Sold as a panacea but delivered to physicians as a glorified billing platform that erodes the doctor-patient relationship and adds yet another layer of third party prioritizing away from these key stakeholders, the electronic medical record (EMR) has not lived up to the dream. Issues with interoperability still abound further fragmenting care. Usability and safety challenges are prevalent, most recently shown in a study to contribute to more than one-third of medication errors in children (see here). Add that to the list. The frustration from their cumbersome nature and routine impediment to patient care has surged job dissatisfaction among health professionals becoming the most commonly cited substantial factor in burnout and decisions to leave clinical practice.
The litany of new problems they have created - and old ones they never solved, is long and impactful. That’s not even addressing the unethical way in which they were forcibly thrust upon physicians and patients without their fully informed consent (review here). But, the most insidious consequence is rarely if ever acknowledged.
I was asked recently, “How do doctors remember everything? There is just so much to know.” Without a thought, my immediate response was a visceral, human one. You never forget the patient with the ruptured aneurysm whose family stands vigil at the bedside or the chronic patient with Cystic Fibrosis who toward the end of life lives in the hospital more than he or she lives at home. The stories, the people, their loved ones, their joys, their laughter, their tears all cement in your mind. The party they missed or altered as a result of their condition. The mishap in the airport they had with their medicine. The manner of birth and surroundings inform. The quirky uncle with the similar symptoms that reveals an inheritable condition. The humanity imprints in your memory of their adverse drug reaction or pain - of what is going on clinically and socially at the time of a status change.

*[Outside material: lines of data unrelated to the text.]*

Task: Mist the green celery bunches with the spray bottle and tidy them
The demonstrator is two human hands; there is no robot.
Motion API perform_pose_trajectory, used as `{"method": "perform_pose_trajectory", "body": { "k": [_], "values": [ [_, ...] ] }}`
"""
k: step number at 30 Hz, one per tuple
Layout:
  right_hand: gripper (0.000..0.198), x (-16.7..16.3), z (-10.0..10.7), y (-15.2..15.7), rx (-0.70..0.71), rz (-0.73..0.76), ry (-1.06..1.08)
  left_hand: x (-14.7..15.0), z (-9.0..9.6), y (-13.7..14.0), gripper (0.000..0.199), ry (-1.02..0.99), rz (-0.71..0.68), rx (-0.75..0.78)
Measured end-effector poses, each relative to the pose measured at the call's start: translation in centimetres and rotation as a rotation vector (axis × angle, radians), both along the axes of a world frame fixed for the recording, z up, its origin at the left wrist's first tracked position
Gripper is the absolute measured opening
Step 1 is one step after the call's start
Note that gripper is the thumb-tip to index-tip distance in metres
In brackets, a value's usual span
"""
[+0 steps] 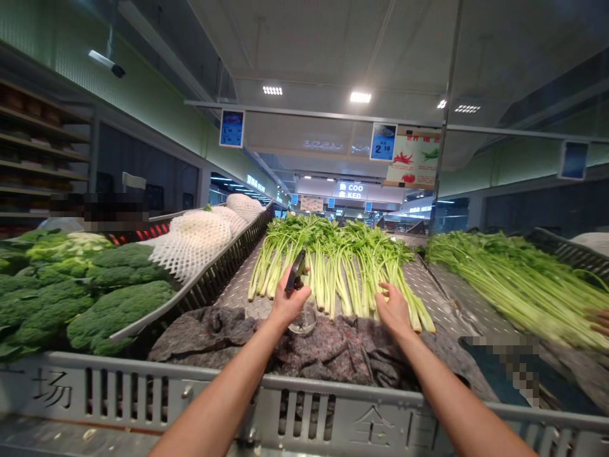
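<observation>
My left hand (291, 299) is wrapped round a spray bottle (304, 319) with a black trigger head and a clear body. The bottle stands upright over the lower ends of the celery (333, 273), which lies in a broad row, leaves at the back and pale stalk ends to the front. Over the right part of that row is my right hand (394, 310), its fingers slightly bent and apart, at the stalks; whether they touch them I cannot tell. Below both hands lies a crumpled grey-brown cloth (333, 355).
Broccoli (118, 311) and vegetables in white foam nets (195, 238) fill the left side, beyond a black crate wall (238, 254). A grey slatted rail (228, 374) runs along the front. A mirror (514, 190) on the right reflects the celery. Price signs (383, 142) hang above.
</observation>
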State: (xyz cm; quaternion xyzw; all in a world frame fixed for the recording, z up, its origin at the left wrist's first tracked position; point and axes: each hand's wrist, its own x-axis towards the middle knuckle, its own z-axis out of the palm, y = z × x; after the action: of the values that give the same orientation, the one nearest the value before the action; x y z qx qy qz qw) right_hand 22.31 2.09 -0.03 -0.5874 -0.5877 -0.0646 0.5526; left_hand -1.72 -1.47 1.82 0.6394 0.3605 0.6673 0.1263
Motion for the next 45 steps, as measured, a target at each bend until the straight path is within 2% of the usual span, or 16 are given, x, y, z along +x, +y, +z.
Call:
{"method": "perform_pose_trajectory", "body": {
  "k": [3, 9, 16, 24, 31, 37, 41, 45],
  "values": [
    [0.036, 0.0, -0.7, -0.2, -0.038, -0.022, 0.021, 1.0, 0.8, -0.7, 0.037, 0.029, -0.028, -0.024],
    [0.034, -0.6, -0.9, -0.2, -0.006, 0.001, -0.05, 3.6, 1.8, -0.8, 0.041, -0.018, -0.144, -0.017],
    [0.033, -0.4, -0.8, -0.3, -0.004, 0.007, -0.046, 4.9, 0.8, -0.6, 0.04, -0.049, -0.139, -0.052],
    [0.033, -0.3, -1.0, -0.1, 0.014, 0.004, -0.068, 4.8, 0.2, -1.0, 0.04, 0.19, -0.25, -0.041],
    [0.033, -0.3, -0.9, -0.2, 0.0, 0.004, -0.062, 4.6, 0.2, -1.2, 0.043, 0.093, -0.242, -0.075],
    [0.034, -0.3, -0.7, -0.4, -0.019, 0.006, -0.037, 4.8, 0.6, -0.6, 0.04, 0.028, -0.175, -0.069],
    [0.037, -0.2, -0.4, -0.6, 0.042, -0.027, 0.019, 5.6, 1.3, -0.5, 0.035, 0.081, -0.15, -0.043],
    [0.039, 0.1, -0.2, -0.7, 0.1, -0.075, 0.073, 6.5, 2.0, -0.7, 0.034, 0.055, -0.1, -0.092]
  ]
}}
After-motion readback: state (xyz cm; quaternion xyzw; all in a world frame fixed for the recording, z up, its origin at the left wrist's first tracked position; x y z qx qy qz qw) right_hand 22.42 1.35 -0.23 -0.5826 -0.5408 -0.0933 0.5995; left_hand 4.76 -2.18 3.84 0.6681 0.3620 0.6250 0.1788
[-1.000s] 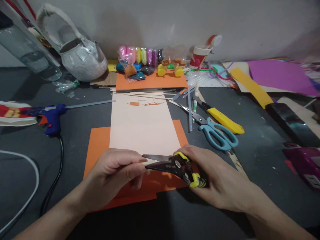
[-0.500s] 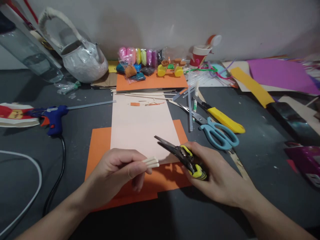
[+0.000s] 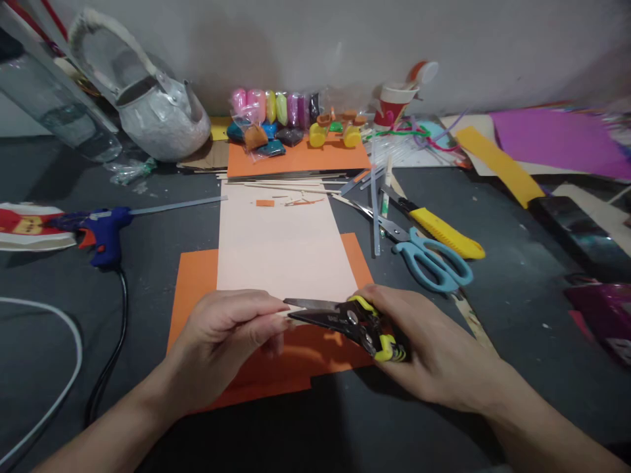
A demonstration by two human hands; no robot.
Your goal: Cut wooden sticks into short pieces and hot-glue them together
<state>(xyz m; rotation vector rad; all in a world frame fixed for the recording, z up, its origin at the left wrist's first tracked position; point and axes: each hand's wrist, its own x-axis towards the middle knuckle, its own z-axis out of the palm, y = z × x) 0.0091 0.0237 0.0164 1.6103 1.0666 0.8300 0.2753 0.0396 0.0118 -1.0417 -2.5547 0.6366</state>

Stories and storytelling is not arbitrary in medicine. Efficiencies in computerized information acquisition through box checking does not leave as lasting an impression in the mind. It doesn’t punctuate an account. When you see your first patient with pancreatic cancer, you don’t forget that experience. You remember drug names, dosages and durations. You fine tune even the tiniest relief systems that get paid forward to future patients. EMRs don’t permit what is most important to being the diagnostic detective necessary to identify, fix or manage the problem. Open-ended questions beget more detail, they spur patient’s memory and challenge what they assume is irrelevant since not directly addressed from predetermined box checking lists or arrival paperwork.
The doctor-patient relationship depends on such dynamic discussion to treat disease. To develop trust and a rapport - essential for a positive chain reaction of events as opposed to the alternative. To navigate the changing landscape of illness. The comprehensive healthcare data riddled throughout individual stories that expand the dialogue and exchange cannot be outsourced by an EMR. The method of data collection via EMR does not enhance retention in any real way by comparison.

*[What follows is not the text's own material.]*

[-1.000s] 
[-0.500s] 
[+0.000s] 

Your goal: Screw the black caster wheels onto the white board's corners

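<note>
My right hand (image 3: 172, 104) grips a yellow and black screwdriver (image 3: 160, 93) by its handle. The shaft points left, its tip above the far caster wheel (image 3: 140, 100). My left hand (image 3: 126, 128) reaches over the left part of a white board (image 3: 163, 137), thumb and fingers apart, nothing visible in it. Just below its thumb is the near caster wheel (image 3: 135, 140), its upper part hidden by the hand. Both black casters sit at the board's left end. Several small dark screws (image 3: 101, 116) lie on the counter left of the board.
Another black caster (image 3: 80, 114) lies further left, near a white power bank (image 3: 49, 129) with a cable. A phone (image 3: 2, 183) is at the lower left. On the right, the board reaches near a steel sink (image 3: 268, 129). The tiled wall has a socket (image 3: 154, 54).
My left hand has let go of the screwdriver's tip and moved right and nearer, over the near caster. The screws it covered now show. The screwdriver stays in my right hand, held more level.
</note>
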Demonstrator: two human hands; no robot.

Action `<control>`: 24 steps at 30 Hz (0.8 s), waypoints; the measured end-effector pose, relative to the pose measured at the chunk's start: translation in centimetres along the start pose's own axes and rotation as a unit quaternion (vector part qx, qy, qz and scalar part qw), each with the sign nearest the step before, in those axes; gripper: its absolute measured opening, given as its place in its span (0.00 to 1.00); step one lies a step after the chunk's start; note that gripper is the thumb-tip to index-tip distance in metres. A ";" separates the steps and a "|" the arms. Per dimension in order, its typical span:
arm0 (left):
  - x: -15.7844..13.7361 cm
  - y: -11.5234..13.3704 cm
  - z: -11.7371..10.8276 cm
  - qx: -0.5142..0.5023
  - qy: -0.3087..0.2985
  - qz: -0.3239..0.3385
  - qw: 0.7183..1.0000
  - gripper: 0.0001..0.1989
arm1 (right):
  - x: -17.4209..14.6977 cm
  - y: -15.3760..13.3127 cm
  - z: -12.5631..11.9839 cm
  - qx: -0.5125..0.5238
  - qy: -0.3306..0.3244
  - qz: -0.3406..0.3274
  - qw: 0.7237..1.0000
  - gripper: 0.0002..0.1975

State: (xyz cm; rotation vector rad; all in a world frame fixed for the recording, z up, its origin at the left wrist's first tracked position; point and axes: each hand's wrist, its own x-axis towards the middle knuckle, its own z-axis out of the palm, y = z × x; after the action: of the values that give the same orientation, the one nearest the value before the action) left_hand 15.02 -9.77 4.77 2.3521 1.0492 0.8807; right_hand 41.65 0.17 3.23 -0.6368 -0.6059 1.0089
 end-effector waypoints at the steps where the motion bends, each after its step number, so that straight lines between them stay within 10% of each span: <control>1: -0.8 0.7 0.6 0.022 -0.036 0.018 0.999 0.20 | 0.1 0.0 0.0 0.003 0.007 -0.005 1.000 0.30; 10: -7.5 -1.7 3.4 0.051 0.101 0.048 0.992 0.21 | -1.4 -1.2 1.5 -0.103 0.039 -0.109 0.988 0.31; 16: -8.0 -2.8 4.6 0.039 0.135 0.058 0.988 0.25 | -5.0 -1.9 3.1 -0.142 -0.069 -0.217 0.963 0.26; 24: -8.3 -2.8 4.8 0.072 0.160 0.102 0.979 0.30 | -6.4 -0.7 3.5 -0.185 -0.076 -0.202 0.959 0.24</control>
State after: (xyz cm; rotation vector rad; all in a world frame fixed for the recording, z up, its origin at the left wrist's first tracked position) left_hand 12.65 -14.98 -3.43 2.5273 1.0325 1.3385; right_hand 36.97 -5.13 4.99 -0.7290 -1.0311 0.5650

Streamlining patients does not serve their best interest. Not in prevention. Diagnosis or therapy. Only the boundless, free exchange of conversation fills in the historical gaps necessary for optimal treatment. Health professionals memory is not best served by mindless systems that marginalize relevant patient data.
Words matter in medicine. Not just in templates, but when given life. Only then, can their meaning have the most value. For patient survival and medical training.
Old-fashioned communication via talking is the truest disruptor today - and the optimal way to prevent adverse events.